I was honored to share receiving the Tribute to Women Award last night with Judi Brown Clarke.
It was the first time the Women’s Center of Greater Lansing had given the award to two of the honorees.
To stand alongside her, our journeys side by side, is awe-inspiring.
From her wikipedia listing: “She competed for the United States at the 1984 Summer Olympics in Los Angeles, where she won the silver medal in the women’s 400 metre hurdles event. Brown was a two-time gold medalist at the Pan American Games (1983, 1987), and was a twelve-time Big Ten champion in track and field events. In 1987, she was selected Sportsman of the Year by Sports Illustrated magazine for her community involvement. Brown holds two degrees from Michigan State University, a Bachelors degree in Audiology and Speech Science, and a Masters degree in Education. She holds a Ph.D. in Public Administration and Public Policy from Western Michigan University, from which she graduated with honors.”
While I’m no Olympic athlete, I resonate with Judi’s story.
I’m an African-American who grew up with modest means in Washington, D.C. Violence started to take over our neighborhood when I was in high school due to the emergence of crack cocaine.
When Judi was in the Olympics, in 1984 I was focused on getting the best high school education I could in order to be the first in my family to go to college.
I graduated from Benjamin Banneker Academic High School, an all-academic public school. We are called The Achievers.

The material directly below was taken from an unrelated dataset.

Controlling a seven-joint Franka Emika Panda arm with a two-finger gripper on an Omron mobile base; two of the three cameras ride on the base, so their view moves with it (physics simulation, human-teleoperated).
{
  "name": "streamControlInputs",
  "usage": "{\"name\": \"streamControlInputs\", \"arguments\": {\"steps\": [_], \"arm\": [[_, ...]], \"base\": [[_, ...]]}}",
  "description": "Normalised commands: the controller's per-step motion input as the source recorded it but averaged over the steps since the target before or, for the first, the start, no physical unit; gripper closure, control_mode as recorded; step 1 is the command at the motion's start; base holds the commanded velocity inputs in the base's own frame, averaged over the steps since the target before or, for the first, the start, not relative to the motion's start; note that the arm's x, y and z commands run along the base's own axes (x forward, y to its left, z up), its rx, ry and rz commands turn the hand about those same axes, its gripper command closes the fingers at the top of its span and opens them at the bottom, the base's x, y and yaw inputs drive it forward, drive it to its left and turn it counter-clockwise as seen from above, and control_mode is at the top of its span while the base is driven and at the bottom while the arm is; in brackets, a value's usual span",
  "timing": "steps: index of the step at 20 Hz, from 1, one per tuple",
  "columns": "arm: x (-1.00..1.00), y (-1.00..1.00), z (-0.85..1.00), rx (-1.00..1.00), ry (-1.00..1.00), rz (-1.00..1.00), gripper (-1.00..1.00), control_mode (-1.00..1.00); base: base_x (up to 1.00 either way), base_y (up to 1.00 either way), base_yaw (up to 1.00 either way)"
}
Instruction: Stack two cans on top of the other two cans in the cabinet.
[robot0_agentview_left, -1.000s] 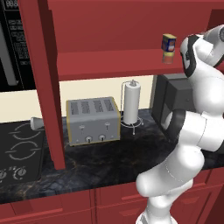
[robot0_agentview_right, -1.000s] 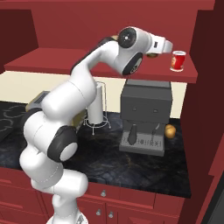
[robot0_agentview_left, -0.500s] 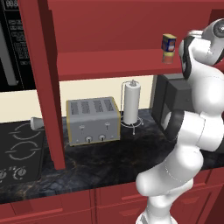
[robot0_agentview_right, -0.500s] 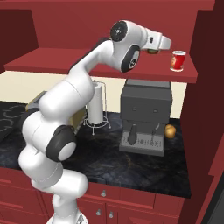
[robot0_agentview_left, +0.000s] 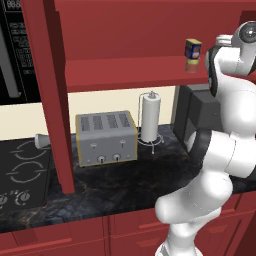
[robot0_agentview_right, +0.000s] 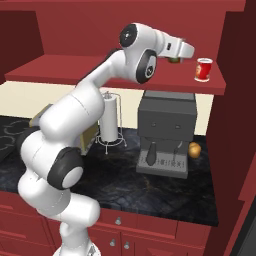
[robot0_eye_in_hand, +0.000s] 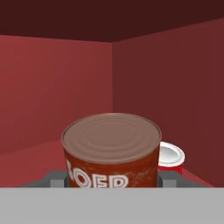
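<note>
My gripper (robot0_agentview_right: 175, 59) is shut on the dark red can (robot0_eye_in_hand: 111, 148), which bears white lettering and stands upright between the grey pads. It hangs over the cabinet shelf (robot0_agentview_right: 75, 75), just left of the red-and-white can (robot0_agentview_right: 203, 69). That can also peeks out behind the held one at its right (robot0_eye_in_hand: 171, 156). Further along the shelf the blue-and-yellow can (robot0_agentview_left: 193, 48) sits on top of the tan-brown can (robot0_agentview_left: 191, 65). My own arm hides the hand in the left base view.
On the dark counter below stand a toaster (robot0_agentview_left: 106, 137), a paper towel holder (robot0_agentview_left: 150, 117) and a grey coffee machine (robot0_agentview_right: 165, 132) with an orange fruit (robot0_agentview_right: 194, 149) beside it. A red upright post (robot0_agentview_left: 52, 100) rises left of the toaster. The cabinet's side wall (robot0_eye_in_hand: 175, 87) is close behind the red-and-white can.
The arm's upper joints have risen a little, and the hand with the dark red can has lifted slightly above the shelf. The cans on the shelf have stayed put.
</note>
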Motion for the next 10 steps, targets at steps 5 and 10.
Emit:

In 1986 I attended Carnegie Mellon on a scholarship for being a National Merit Scholar finalist. I completed my bachelor of arts at the University of Pittsburgh in 1992 and became a journalist. I received an APME first place award for Investigative Journalism on a series about the history of nuclear contamination in an area of western Pennsyvlania, the Alle-Kiski Valley. I fell in love with the power of journalism to shed light on wrongs in hopes of correcting them or preventing them from being repeated. I eventually arrived in Lansing after working at several papers around the country, with a penchant toward digital dissemination. I arrived in Lansing in 2004 as the Assistant Managing Editor of the Lansing State Journal eventually becoming the Digital News Director managing multimedia journalism production and the websites and social media. The greatest work done in Lansing was being the editor over a team of reporters who’s work helped free Claude McCullom from his wrongful incarceration for murder and an investigative package into how the injustice occurred, “Guilty until proven innocent.”

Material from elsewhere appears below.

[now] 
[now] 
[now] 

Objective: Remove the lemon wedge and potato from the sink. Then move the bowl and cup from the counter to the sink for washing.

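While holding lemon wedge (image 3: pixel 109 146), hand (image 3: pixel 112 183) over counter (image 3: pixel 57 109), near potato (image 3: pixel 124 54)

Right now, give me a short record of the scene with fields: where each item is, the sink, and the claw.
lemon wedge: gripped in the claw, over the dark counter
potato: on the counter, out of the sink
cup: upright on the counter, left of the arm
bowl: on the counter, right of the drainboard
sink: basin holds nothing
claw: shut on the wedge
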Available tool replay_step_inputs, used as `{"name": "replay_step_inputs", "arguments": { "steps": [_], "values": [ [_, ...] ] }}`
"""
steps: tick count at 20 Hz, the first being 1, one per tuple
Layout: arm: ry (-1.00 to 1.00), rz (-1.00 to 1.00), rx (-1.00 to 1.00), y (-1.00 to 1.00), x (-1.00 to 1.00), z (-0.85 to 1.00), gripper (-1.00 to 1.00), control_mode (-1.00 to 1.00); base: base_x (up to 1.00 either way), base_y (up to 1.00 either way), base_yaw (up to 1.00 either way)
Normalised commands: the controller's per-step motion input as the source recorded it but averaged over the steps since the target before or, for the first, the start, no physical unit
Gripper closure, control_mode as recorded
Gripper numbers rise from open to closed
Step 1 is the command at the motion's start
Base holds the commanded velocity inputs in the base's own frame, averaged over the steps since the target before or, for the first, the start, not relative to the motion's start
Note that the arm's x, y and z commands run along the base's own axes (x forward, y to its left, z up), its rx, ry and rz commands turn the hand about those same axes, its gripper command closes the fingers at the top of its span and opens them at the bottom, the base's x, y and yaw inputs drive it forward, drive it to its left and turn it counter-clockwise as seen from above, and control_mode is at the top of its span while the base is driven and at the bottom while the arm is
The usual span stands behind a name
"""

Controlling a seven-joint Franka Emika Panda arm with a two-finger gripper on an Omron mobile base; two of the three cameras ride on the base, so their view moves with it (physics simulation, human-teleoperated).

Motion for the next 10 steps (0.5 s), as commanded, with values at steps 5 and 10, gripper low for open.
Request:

I guess I like to help fix things.
Just B Yoga was born out of an experiment to go car-free. I experienced Lansing on the ground level. That experiment led me to yoga teacher training, starting a free weekly yoga class and eventually starting this studio and leaving my 20-year career.
I sometimes feel like I’m still a journalist. I’m just embedded in Lansing, assigned to work side-by-side with other embedded specialists and troops to help right the wrongs and pave the way for others to achieve. We all bring our special set of tools and skills. I do it with body and breath. I still do it with stories: words and images.
When you’re in the trenches, it’s easy to get tunnel vision. I can focus on the negatives or all the work that has yet to be done. It can all feel like it’s never enough.
Thank you to the Women’s Center of Greater Lansing for this amazing honor. The event, the stories from those you’ve helped and learning the stories of the other honorees helped me appreciate how far we’ve all come.
Just as Judi said last night, I vow to keep paying it forward.